Bone Crier’s Moon – Review

bone crier's moon

Hi everyone! What’s the weather like where you live? Hopefully you can enjoy it a bit despite *waves hand*. Here it’s been hot – and I mean like, really hot, it might be the first official heat wave of the year. Aaaaaand I hate it. I can’t stand this heat, it makes me want to go nocturnal. Speaking of nights… today it’s time for my review of Bone Crier’s Moon by Kathryn Purdie!

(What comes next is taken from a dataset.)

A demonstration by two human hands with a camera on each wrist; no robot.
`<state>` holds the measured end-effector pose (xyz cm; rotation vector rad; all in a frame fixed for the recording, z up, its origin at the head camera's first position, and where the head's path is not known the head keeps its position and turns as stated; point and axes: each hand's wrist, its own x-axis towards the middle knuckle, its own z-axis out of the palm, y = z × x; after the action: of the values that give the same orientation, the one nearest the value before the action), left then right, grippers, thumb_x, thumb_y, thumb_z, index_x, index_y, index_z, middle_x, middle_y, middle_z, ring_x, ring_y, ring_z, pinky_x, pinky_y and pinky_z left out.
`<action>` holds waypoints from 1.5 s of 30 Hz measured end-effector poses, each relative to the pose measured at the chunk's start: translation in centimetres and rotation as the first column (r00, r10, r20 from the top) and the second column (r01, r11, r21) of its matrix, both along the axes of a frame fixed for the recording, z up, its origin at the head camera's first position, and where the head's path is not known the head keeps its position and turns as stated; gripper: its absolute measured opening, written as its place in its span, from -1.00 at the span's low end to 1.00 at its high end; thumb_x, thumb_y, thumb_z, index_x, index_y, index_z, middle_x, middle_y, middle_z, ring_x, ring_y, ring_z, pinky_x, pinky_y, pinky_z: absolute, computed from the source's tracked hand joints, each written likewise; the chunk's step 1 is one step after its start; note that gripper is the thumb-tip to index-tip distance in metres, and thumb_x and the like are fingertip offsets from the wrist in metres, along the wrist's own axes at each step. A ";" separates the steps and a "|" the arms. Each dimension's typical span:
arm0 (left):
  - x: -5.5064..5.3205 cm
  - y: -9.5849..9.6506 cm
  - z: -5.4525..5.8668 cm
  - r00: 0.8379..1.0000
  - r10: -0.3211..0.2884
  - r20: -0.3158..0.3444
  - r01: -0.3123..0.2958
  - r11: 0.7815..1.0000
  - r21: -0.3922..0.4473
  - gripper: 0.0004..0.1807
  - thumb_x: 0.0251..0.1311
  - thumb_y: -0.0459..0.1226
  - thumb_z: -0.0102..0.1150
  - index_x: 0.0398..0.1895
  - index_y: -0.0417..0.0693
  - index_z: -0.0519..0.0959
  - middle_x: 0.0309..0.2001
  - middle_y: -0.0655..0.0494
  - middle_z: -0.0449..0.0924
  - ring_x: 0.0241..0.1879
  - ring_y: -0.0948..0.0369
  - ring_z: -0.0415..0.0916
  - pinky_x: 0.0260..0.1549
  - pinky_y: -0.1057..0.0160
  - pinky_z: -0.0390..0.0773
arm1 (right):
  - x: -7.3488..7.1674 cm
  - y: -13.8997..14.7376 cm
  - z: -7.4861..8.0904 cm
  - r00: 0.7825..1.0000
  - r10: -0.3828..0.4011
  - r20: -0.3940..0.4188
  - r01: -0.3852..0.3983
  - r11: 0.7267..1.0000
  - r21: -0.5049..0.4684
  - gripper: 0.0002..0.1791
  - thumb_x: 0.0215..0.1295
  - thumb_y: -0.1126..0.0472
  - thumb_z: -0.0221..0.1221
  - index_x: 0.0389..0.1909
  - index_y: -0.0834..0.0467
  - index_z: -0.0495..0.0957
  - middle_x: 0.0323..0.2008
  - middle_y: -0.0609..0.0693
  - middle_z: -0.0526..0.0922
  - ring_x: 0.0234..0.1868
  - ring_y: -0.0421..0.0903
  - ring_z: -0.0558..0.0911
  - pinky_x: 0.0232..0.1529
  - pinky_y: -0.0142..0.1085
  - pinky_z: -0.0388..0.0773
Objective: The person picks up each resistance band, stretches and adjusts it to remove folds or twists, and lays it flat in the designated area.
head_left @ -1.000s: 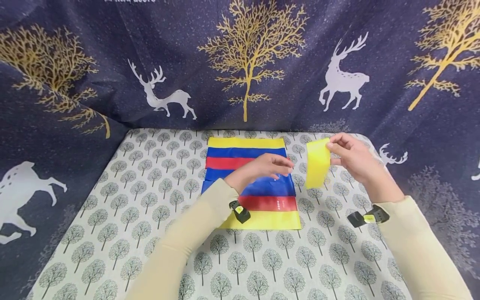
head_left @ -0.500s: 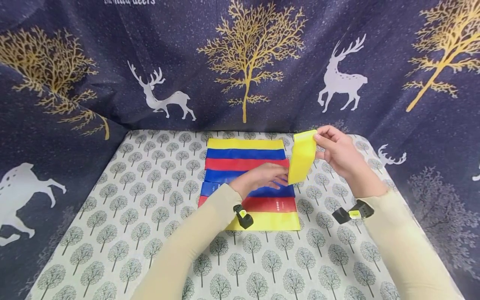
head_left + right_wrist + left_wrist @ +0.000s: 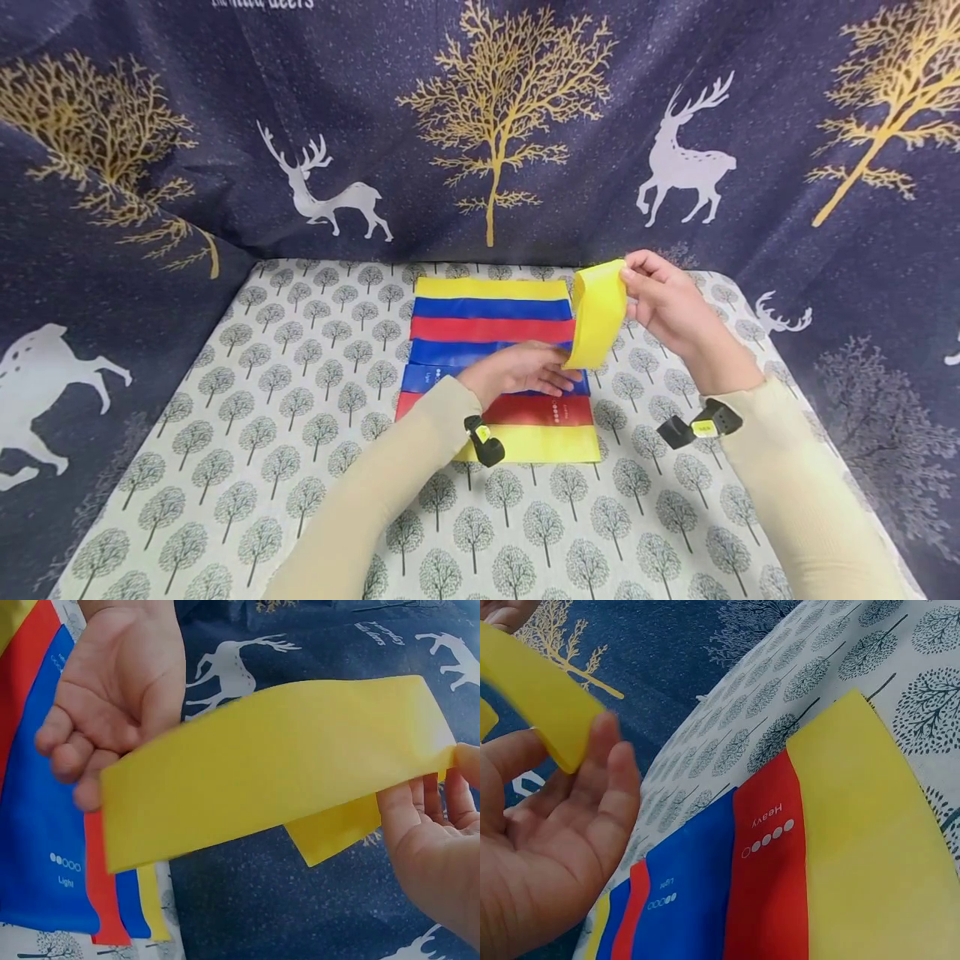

Bone Criers are women who ferry the spirits of the dead into either the Night Heavens or the Underworld. But their power to do so comes from sacrifice. For they have to kill their one true love as a promise of dedication. Ailesse has been prepared since birth to become the matriarch of the Bone Criers, but first she must kill the boy she is destined to love. Bastien’s father was slain by a Bone Crier and he has been seeking revenge ever since. But when he finally captures one – Ailesse – instead of getting his revenge, his faith is now entwined with hers. Meanwhile, Ailesse’s best friend, Sabine, is doing everything she can to save her friend.

No time to rest

Bone Crier’s Moon (which was in the March Fairyloot box) was highly enjoyable, but not without its flaws. There was So. Much. Action. So many fight scenes. You barely get the chance to catch your breath. Which means the story doesn’t get dull, but also that there’s not an awful lot of time for the characters to sift through their emotions.

And despite this book being 460 pages long, that made the characters feel a bit underdeveloped. Sabine, for instance, did a whiplash-inducing U-turn after discovering a secret. This was very jarring, especially since there was barely any concrete evidence. It was basically just another character telling her something.

The story is told through the POVs of Ailesse, Bastien and Sabine. Of these, Sabine was arguably my favourite. Especially early on in the book. Her reluctance to kill animals for their bones and her personality appealed to me a lot!

Questions, questions

Because this story is mainly about Ailesse and Bastien and their doomed love, I would have liked to see more attention paid to them falling in love. Now it all felt very sudden (and off-the-page, due to the time-skips).

I know this is the first book in a duology, so it makes sense that we don’t have *all* the answers yet. But I am left with quite a few questions. For instance, can the amouré (the one true love the Bone Crier has to kill) be female? But I’m also not sure I understand the mythology with the gods and the realms of the afterlife. At times, I wondered if I had missed some explanation about them. But hopefully we’ll get that in the sequel!

The sequel – Bone Crier’s Dawn, expected in March 2021 – was set up with a new (and possibly very important) character being introduced quite late in this book, which felt a bit forced. But I do like the setup and I can’t wait to find out what happens next!

All in all, Bone Crier’s Moon gets a solid 4 out of 5 stars from me. It had its flaws, but overall it was a great book!

Bone Crier's Moon Book Cover Bone Crier's Moon
Kathryn Purdie
Young Adult Fiction
Katherine Tegen Books

Bone ​Criers have a sacred duty. They alone can keep the dead from preying on the living. But their power to ferry the spirits of the dead into goddess Elara’s Night Heavens or Tyrus’s Underworld comes from sacrifice. The gods demand a promise of dedication. And that promise comes at the cost of the Bone Criers’ one true love.

Ailesse has been prepared since birth to become the matriarch of the Bone Criers, a mysterious famille of women who use strengths drawn from animal bones to ferry dead souls. But first she must complete her rite of passage and kill the boy she’s also destined to love.

Bastien’s father was slain by a Bone Crier and he’s been seeking revenge ever since. Yet when he finally captures one, his vengeance will have to wait. Ailesse’s ritual has begun and now their fates are entwined—in life and in death.

Sabine has never had the stomach for the Bone Criers’ work. But when her best friend Ailesse is taken captive, Sabine will do whatever it takes to save her, even if it means defying their traditions—and their matriarch—to break the bond between Ailesse and Bastien. Before they all die.